# SDFilesSwitch gets a major update with v10, SDFiles Toolkit announced



## comput3rus3r (Oct 20, 2018)

Me not understanding 90 percent of what's said here is the reason I use SX-OS.


----------



## Deleted User (Oct 20, 2018)

Thank you been using 9.4 and hekate for a while.


----------



## Deleted User (Oct 20, 2018)

ew sx os


----------



## AamitMorthos (Oct 20, 2018)

I'm curious about how the auto-boot works. I'm guessing you'll still have to manually put your switch in rcm mode with whatever since if it worked like auto rcm but without the battery problem it would have been talked about more.


----------



## Deleted User (Oct 20, 2018)

Removed


----------



## Cubuss (Oct 20, 2018)

to bloated


----------



## Deleted User (Oct 20, 2018)

Removed


----------



## Lacius (Oct 20, 2018)

Cubuss said:


> to bloated


Then select just the things you want.
https://www.sdsetup.com/console?switch


----------



## BillyJo (Oct 20, 2018)

thats a great work again !


----------



## ChaosEternal (Oct 20, 2018)

comput3rus3r said:


> Me not understanding 90 percent of what's said here is the reason I use SX-OS.

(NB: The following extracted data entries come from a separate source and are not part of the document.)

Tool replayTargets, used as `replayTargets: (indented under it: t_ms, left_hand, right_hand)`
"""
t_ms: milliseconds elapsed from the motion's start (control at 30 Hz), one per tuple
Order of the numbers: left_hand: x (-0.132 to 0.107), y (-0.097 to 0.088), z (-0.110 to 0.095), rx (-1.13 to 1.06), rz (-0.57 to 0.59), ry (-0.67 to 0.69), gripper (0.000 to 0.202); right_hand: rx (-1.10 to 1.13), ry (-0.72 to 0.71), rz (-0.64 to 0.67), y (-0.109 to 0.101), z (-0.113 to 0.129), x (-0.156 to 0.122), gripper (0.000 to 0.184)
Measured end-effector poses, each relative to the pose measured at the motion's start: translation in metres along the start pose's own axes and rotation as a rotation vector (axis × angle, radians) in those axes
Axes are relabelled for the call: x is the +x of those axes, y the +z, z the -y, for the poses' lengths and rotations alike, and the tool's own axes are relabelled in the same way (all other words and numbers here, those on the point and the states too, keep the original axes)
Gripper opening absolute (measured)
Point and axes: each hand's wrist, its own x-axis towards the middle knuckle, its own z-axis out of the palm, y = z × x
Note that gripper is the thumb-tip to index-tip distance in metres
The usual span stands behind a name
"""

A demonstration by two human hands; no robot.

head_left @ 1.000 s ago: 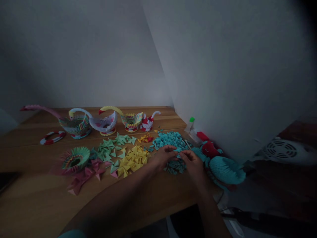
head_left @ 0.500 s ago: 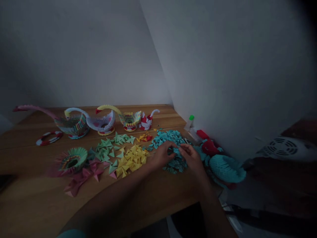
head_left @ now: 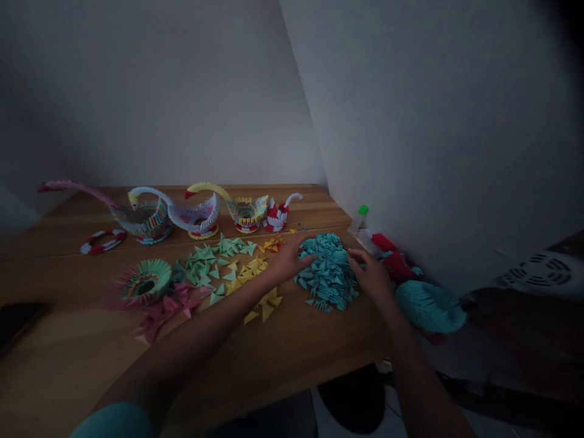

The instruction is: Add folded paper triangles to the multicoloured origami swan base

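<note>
A heap of blue folded paper pieces lies on the wooden table. My left hand is at the heap's left side, thumb and fingers apart. On the opposite side, my right hand has its fingers spread against the heap's right edge. Neither hand holds a piece that I can see. Left of the heap are yellow paper triangles, partly hidden by my left forearm, and green triangles. A few orange pieces lie just behind my left hand.
Paper swans stand in a row at the back. A red-and-white paper ring and a round green-and-pink paper bowl are at left, near pink pieces. Right, by the wall, are a green-capped bottle and a blue paper model.
My hands were close together over the heap, fingertips pinched. They have parted to its two sides, and the blue pieces are gathered more tightly. The view has shifted slightly.
</note>
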Motion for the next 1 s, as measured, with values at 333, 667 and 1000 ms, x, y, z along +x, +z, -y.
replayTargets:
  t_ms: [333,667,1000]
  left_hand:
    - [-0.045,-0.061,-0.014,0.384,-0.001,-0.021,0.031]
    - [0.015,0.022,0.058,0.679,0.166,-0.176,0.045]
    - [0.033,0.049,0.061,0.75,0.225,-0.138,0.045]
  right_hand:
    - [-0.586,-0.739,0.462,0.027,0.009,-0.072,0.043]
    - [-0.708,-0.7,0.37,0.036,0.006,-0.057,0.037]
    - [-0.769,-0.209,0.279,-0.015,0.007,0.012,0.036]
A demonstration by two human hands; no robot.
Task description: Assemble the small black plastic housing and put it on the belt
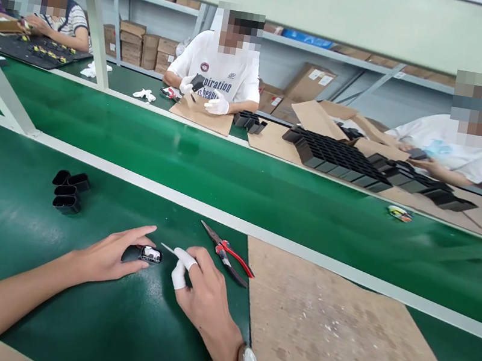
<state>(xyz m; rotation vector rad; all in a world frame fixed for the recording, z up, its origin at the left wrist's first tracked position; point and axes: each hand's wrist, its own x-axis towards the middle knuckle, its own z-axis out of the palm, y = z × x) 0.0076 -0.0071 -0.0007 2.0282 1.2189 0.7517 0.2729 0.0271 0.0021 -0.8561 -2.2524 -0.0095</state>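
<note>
My left hand (112, 256) rests on the green bench top and pinches a small black part with a white insert (149, 254) between thumb and fingers. My right hand (200, 293), with a white cot on one finger and a watch on the wrist, grips a thin pointed metal tool (168, 249) whose tip points at the small part. Red-handled pliers (229, 254) lie just beyond my right hand.
Three black sleeve housings (68, 192) sit to the left. A brown cardboard sheet (334, 342) lies at the right. Past the green conveyor belt (241, 180), three people work at trays of black housings (340, 159); shelves hold cardboard boxes (143, 46).
</note>
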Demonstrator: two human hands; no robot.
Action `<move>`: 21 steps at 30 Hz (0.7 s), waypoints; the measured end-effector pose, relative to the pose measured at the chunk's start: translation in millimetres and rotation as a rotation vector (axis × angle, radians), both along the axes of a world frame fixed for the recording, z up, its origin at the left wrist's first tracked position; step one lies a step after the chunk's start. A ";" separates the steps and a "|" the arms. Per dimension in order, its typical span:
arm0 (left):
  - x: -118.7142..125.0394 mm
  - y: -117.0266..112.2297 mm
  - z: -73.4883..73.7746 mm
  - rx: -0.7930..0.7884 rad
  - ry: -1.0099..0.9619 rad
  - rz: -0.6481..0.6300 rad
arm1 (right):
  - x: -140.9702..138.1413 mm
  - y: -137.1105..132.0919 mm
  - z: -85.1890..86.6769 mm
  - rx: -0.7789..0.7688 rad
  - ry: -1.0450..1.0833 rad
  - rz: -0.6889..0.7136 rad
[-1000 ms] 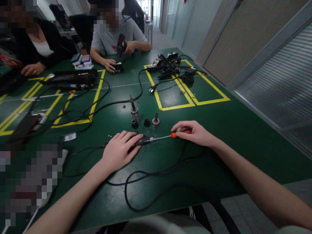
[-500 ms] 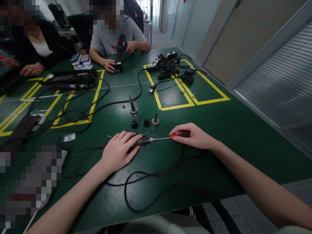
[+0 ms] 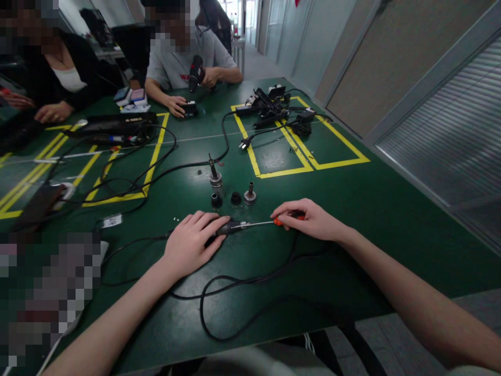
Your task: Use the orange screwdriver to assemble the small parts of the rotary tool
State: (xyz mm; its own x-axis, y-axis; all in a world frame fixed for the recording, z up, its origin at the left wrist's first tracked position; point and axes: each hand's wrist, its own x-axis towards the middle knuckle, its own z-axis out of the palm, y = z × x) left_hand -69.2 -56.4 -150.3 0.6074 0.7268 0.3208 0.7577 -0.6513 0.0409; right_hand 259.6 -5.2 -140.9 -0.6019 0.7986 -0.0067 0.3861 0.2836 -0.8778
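My left hand point(image 3: 194, 237) is closed over a black corded tool handle point(image 3: 227, 227) that lies on the table; most of it is hidden under my palm. Pinched in the fingers of my right hand point(image 3: 309, 219) is a screwdriver point(image 3: 260, 224) with an orange and black handle. Its shaft points left and the tip meets the open front end of the tool handle. Just beyond stand a metal part with a thin upright rod point(image 3: 215, 177), a small black collar point(image 3: 216, 200), a black ring point(image 3: 235, 198) and a round metal piece with a stem point(image 3: 250, 194).
A black cord point(image 3: 203, 308) loops across the green table point(image 3: 391, 224) in front of me. Black devices with cables point(image 3: 270, 107) lie within yellow tape at the back. Across the table, a person holds a power drill point(image 3: 196, 73); another person sits at the far left.
The fingers of my right hand have shifted around the screwdriver handle, and the handle looks turned. My left hand stays in place on the tool handle.
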 end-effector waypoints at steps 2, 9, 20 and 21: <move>-0.1 0.0 -0.4 0.004 -0.003 -0.001 | 0.3 0.1 -1.7 -0.017 0.031 -0.009; 0.6 -0.1 -1.1 0.000 -0.008 0.004 | 0.5 -1.0 0.1 0.015 -0.017 0.009; 0.2 0.8 -1.5 -0.003 -0.011 0.000 | 2.6 0.9 -3.0 -0.066 0.077 0.002; 0.2 0.9 -1.8 -0.001 -0.011 -0.001 | 3.2 1.2 -3.4 -0.070 0.092 -0.002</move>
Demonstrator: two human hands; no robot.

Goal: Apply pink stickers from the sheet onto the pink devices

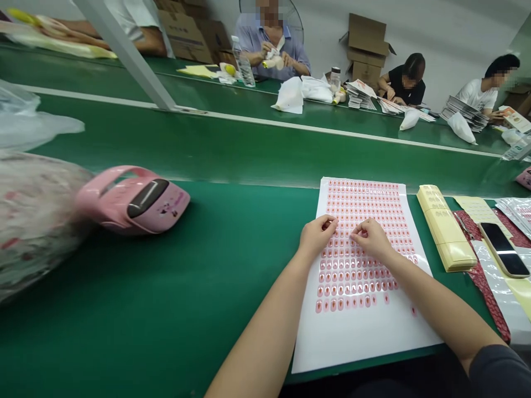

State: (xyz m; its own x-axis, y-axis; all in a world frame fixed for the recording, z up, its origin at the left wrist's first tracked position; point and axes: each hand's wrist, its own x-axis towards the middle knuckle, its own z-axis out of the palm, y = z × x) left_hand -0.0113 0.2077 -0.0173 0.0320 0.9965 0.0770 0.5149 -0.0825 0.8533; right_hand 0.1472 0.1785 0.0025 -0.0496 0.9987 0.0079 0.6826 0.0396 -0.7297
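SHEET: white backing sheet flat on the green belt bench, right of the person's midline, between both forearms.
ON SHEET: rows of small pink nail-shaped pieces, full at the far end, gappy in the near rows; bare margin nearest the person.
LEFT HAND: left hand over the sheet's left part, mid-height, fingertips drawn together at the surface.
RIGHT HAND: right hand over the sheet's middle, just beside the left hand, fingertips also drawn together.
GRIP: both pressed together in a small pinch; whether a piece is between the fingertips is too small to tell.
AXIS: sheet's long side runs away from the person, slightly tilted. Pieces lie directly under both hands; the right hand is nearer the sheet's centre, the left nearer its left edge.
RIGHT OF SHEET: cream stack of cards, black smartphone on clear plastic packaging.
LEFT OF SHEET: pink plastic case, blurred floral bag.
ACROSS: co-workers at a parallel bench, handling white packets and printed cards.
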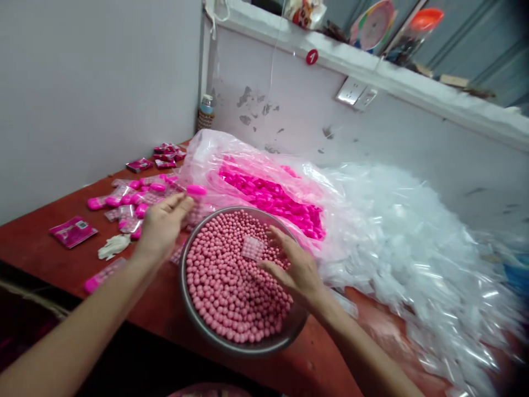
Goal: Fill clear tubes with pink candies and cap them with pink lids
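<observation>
My left hand (pixel 163 223) is closed in a pinch on a small clear pack with a bright pink cap (pixel 196 190), held up beside the bowl's left rim. A grey metal bowl (pixel 243 348) is filled with round pink beads (pixel 219 275). Above its right side, my right hand (pixel 291 264) has its fingers spread and curved, with nothing seen between them. A small clear case (pixel 253 248) with beads showing in it lies on the beads, just left of those fingers.
Behind the bowl, a plastic bag (pixel 206 151) holds many pink caps (pixel 268 193). Clear plastic pouches (pixel 405 237) heap up at right. Pink-capped packs (pixel 140 210), a white glove (pixel 113 246) and a pink sachet (pixel 73 231) lie left on the red table (pixel 33 242).
</observation>
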`<state>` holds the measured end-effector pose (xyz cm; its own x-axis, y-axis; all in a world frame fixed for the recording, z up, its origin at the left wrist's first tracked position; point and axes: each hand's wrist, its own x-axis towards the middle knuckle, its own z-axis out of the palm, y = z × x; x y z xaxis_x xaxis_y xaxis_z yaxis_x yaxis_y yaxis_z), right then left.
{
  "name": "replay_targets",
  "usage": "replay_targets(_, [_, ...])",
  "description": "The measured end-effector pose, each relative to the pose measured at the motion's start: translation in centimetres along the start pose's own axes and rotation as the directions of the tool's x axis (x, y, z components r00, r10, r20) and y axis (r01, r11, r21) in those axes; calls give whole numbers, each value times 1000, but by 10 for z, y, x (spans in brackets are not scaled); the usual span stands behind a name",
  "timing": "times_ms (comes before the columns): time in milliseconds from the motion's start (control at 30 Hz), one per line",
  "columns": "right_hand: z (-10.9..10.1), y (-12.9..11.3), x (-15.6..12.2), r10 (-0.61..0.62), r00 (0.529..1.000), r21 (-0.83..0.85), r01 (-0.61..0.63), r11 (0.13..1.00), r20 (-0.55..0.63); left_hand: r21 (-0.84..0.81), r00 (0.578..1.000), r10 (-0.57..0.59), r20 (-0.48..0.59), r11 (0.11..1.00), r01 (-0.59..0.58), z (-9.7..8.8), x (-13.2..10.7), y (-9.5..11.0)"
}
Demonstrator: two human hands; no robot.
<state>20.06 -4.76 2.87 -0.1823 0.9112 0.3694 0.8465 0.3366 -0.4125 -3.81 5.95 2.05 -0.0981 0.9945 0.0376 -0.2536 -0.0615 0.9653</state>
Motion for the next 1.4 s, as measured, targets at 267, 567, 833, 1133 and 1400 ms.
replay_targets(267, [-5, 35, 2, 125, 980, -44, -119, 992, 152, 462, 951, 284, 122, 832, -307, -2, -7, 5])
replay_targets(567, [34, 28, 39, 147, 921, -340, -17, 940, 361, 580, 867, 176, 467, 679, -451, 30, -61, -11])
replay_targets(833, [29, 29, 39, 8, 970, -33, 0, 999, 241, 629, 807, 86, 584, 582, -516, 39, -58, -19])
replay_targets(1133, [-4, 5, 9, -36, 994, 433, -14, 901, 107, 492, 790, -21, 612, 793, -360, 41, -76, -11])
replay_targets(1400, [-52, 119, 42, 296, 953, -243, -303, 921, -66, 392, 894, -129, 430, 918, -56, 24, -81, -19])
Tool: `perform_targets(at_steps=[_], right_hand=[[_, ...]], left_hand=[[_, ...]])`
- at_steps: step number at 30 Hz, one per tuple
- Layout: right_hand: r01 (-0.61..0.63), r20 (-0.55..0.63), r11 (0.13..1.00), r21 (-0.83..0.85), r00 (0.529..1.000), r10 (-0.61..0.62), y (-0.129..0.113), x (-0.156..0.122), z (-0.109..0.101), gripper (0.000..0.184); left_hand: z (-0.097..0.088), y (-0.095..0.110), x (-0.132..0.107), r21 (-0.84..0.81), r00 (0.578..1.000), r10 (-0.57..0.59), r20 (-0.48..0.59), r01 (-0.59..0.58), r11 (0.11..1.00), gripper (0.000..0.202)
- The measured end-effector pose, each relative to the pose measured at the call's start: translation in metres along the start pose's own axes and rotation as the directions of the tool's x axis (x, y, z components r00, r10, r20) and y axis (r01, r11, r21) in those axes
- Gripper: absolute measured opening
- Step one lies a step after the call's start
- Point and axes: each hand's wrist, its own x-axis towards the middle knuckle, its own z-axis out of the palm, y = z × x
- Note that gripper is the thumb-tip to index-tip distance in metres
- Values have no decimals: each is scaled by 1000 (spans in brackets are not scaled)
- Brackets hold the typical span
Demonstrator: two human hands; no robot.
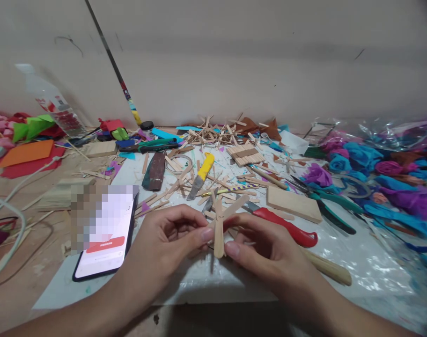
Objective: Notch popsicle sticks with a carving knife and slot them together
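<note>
Between my two hands is a small piece made of crossed wooden craft sticks [218, 234], held just above the white sheet. My left hand [174, 234] pinches its left side between thumb and fingers. From the right, my right hand [259, 243] grips it with the thumb near the lower stick and the fingers curled behind. One stick points down toward me, and another slants up to the right. The fingers hide part of the piece. Just behind it lie a yellow utility knife [202, 174] and a red-handled tool [287, 225].
A phone [106, 234] lies left of my hands. Green-handled pliers [334, 208] and a wood block [293, 203] are at the right. Loose craft sticks [213, 135] pile up near the wall. A plastic bottle [54, 100] stands at the back left; crepe paper flowers [361, 157] fill the right.
</note>
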Motion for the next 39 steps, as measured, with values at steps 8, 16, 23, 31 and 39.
perform_targets(at_steps=[8, 16, 23, 31, 39], right_hand=[[-158, 244, 934, 321, 966, 79, 4, 2, 3, 43], [-129, 230, 914, 384, 972, 41, 3, -2, 0, 41], [-187, 256, 863, 469, 964, 70, 3, -2, -3, 39], [-263, 273, 825, 500, 952, 137, -1, 0, -3, 37], [-247, 266, 840, 483, 955, 127, 0, -2, -4, 37]], left_hand=[[3, 1, -2, 13, 999, -33, 0, 33, 999, 19], [3, -1, -1, 32, 998, -45, -35, 46, 998, 23], [3, -1, 0, -18, 998, -57, -2, 57, 998, 20], [2, 1, -1, -59, 999, -51, 11, 52, 997, 15], [2, 0, -2, 68, 1000, 3, -17, -2, 998, 6]])
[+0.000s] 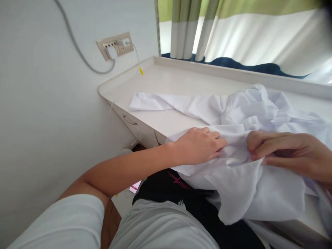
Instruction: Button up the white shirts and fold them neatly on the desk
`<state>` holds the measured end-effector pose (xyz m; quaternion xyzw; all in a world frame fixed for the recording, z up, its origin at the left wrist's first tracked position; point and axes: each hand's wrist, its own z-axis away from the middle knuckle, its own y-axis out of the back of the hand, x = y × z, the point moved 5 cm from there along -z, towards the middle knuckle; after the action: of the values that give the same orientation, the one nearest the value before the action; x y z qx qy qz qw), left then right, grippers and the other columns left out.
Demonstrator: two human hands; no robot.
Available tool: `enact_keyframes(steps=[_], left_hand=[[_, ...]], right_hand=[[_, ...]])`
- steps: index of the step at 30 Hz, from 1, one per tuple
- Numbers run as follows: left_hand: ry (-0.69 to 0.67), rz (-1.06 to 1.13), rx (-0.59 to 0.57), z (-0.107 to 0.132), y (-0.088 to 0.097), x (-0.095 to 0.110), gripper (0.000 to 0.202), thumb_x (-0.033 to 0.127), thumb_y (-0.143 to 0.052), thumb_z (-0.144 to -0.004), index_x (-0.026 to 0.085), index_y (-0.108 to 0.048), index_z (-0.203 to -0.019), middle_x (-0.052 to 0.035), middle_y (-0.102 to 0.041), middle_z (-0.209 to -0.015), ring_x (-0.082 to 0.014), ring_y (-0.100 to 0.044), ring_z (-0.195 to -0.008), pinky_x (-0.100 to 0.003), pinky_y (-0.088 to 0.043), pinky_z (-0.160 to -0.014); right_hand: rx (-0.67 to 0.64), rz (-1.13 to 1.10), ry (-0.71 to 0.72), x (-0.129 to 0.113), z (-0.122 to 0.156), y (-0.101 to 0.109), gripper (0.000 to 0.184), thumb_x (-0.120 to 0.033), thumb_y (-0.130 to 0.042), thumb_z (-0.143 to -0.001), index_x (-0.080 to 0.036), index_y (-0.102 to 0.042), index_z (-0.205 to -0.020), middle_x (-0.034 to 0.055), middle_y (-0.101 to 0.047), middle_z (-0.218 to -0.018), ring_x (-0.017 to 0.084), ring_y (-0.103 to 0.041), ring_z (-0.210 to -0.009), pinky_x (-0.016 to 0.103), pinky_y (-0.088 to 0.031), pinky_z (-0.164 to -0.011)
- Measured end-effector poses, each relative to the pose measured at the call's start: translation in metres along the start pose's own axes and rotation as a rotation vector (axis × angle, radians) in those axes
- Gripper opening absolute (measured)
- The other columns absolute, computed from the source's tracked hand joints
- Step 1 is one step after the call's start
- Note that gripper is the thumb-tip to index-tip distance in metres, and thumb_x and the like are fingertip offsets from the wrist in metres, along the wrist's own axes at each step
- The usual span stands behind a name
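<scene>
A white, crumpled garment that looks like a shirt is spread over the white counter, one sleeve stretched out to the left. Part of it, with a pointed flap like a collar or lapel, hangs over the front edge toward my lap. My left hand rests on the cloth near that edge, its fingers curled into the fabric. To its right, my right hand pinches a fold between thumb and fingers, just above the hanging flap. Exactly how much cloth lies under the left fingertips is hidden.
The white counter has a raised rim along the wall and window. Drawers with a handle are below it. A wall socket holds plugs and cables. Curtains hang behind. A lit phone lies low beside my leg.
</scene>
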<state>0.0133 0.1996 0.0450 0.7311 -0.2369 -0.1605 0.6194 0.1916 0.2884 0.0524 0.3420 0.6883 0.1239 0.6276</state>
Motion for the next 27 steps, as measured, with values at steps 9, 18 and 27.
enact_keyframes(steps=[9, 18, 27], left_hand=[[0.054, -0.034, 0.054, -0.002, -0.001, 0.006, 0.035, 0.048, -0.052, -0.096, 0.026, -0.063, -0.122, -0.0083, -0.07, -0.111, -0.0304, -0.066, -0.095, -0.043, -0.046, -0.078], [0.045, -0.004, 0.063, -0.011, -0.001, 0.01, 0.021, 0.022, -0.049, -0.095, 0.013, -0.067, -0.101, -0.0109, -0.075, -0.098, -0.0275, -0.069, -0.091, -0.04, -0.047, -0.075], [0.041, -0.008, 0.201, -0.009, 0.012, 0.009, 0.022, 0.023, -0.047, -0.097, 0.014, -0.063, -0.108, -0.0109, -0.069, -0.108, -0.0245, -0.067, -0.095, -0.034, -0.048, -0.072]], right_hand=[[0.299, 0.344, 0.219, -0.017, 0.001, 0.01, 0.011, -0.021, -0.073, -0.081, -0.027, -0.072, -0.09, 0.0059, -0.068, -0.086, 0.029, -0.064, -0.093, 0.043, -0.05, -0.078], [0.138, 0.4, 0.202, -0.02, -0.013, -0.01, 0.012, -0.022, -0.071, -0.085, -0.028, -0.071, -0.096, 0.0011, -0.067, -0.086, 0.02, -0.061, -0.083, 0.036, -0.048, -0.077], [-0.012, 0.434, 0.149, -0.008, -0.013, -0.018, 0.012, -0.022, -0.064, -0.088, -0.028, -0.066, -0.099, 0.0032, -0.065, -0.098, 0.022, -0.062, -0.09, 0.039, -0.046, -0.084]])
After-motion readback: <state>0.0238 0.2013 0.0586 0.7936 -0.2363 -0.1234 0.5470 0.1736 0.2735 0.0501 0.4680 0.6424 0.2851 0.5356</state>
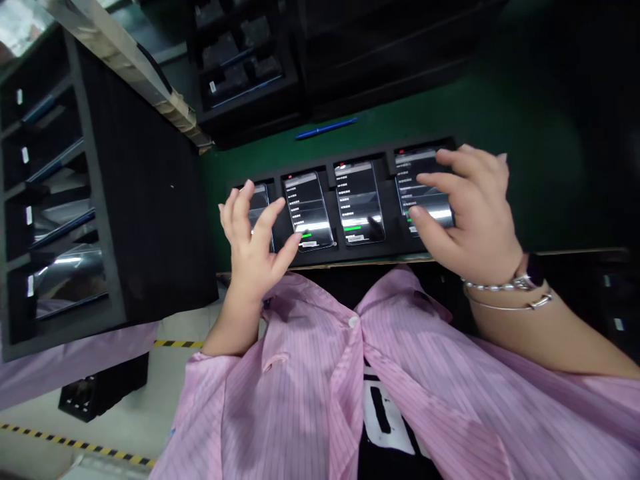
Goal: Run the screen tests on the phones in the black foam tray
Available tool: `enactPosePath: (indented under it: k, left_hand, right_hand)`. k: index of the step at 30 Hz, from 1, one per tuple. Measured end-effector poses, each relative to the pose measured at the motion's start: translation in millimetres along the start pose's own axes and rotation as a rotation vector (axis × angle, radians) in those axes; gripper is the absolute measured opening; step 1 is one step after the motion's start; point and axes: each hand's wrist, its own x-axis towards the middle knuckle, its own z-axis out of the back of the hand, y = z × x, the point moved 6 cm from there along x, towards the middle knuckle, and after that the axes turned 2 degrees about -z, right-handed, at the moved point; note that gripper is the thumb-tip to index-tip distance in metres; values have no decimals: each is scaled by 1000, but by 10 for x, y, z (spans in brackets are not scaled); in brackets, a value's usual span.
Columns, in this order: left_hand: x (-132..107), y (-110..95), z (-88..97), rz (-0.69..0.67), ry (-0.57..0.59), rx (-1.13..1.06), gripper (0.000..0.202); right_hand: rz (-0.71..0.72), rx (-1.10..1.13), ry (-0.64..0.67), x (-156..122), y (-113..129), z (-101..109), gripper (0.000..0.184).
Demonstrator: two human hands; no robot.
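Observation:
Several smartphones lie face up in the slots of a black foam tray, their lit screens showing lists of text. My left hand hovers over the leftmost phone, fingers apart; its thumb is by the lower left corner of a second phone. A third phone lies between my hands with a green bar low on its screen. Above the rightmost phone is my right hand, thumb and fingers spread. Whether a fingertip touches that glass I cannot tell. Both hands are without a held object.
A blue pen lies on the green table behind the tray. A tall black foam rack holding several phones stands at left. Another black foam tray with devices sits at the back. A taped post slants beside the rack.

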Motion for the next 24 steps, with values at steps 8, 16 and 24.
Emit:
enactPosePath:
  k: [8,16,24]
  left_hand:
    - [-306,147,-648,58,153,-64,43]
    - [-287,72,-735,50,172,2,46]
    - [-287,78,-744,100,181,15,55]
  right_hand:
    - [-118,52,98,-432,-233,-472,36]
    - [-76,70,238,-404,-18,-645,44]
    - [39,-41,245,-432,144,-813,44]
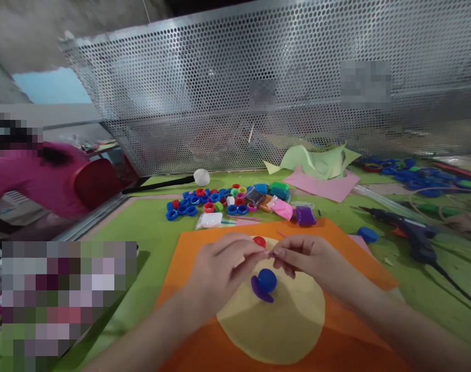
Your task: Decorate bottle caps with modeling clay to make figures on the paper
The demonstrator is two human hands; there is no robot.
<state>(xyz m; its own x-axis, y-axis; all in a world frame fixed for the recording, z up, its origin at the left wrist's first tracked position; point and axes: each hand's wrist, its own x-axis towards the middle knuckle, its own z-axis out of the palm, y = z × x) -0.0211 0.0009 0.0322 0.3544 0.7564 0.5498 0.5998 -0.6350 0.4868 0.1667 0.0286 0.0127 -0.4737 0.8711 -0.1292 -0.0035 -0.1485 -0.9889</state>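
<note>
My left hand (230,263) and my right hand (305,256) meet fingertip to fingertip above a pale yellow paper circle (278,330). Both are closed in a pinch, and whatever small bit lies between the fingers is too small to name. Just below them a blue bottle cap (267,280) rests on the circle. Along its lower left side curves a purple strip (261,292), which looks like modelling clay. A red cap (259,241) shows behind my left fingertips. The circle lies on an orange sheet (192,245).
Behind the sheet are several coloured caps (215,198) and packets of clay, one purple (305,215). A glue gun (409,232) with its cord lies right, near a loose blue cap (367,234). Crumpled green paper (315,161) stands before a perforated metal panel (235,93). A person in pink (45,175) sits left.
</note>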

Drop files on SD. Activate RCM and trigger exploit. Done, lol. The only extra step is having to manually send the exploit. Other than that there's not really any difference in complexity between using a pack like this and using an SX Pro. Heck, if you have some sort of dongle using Hekate as a payload then there really is no difference. The complexity is about the same; TX just doesn't publish these types of details because that's not what their target audience cares about. Still, I will concede that seeing a wall of technical jargon is pretty intimidating.


----------



## Tinnetju (Oct 20, 2018)

Very nice, great work guys!


----------



## Pluupy (Oct 21, 2018)

comput3rus3r said:


> Me not understanding 90 percent of what's said here is the reason I use SX-OS.


Well, if it means anything_ I_ don't think you're stupid, compu. I don't agree with your choices, but I think if you spend a little time reading the post slowly you can grasp what it does.


----------



## enderer (Oct 21, 2018)

how does theme switching work?


----------



## Jayro (Oct 21, 2018)

I'm thought going online in CFW was a big no-no... So why is there an auto-update option? To get you banned?


----------



## 210modz (Oct 21, 2018)

Jayro said:


> I'm thought going online in CFW was a big no-no... So why is there an auto-update option? To get you banned?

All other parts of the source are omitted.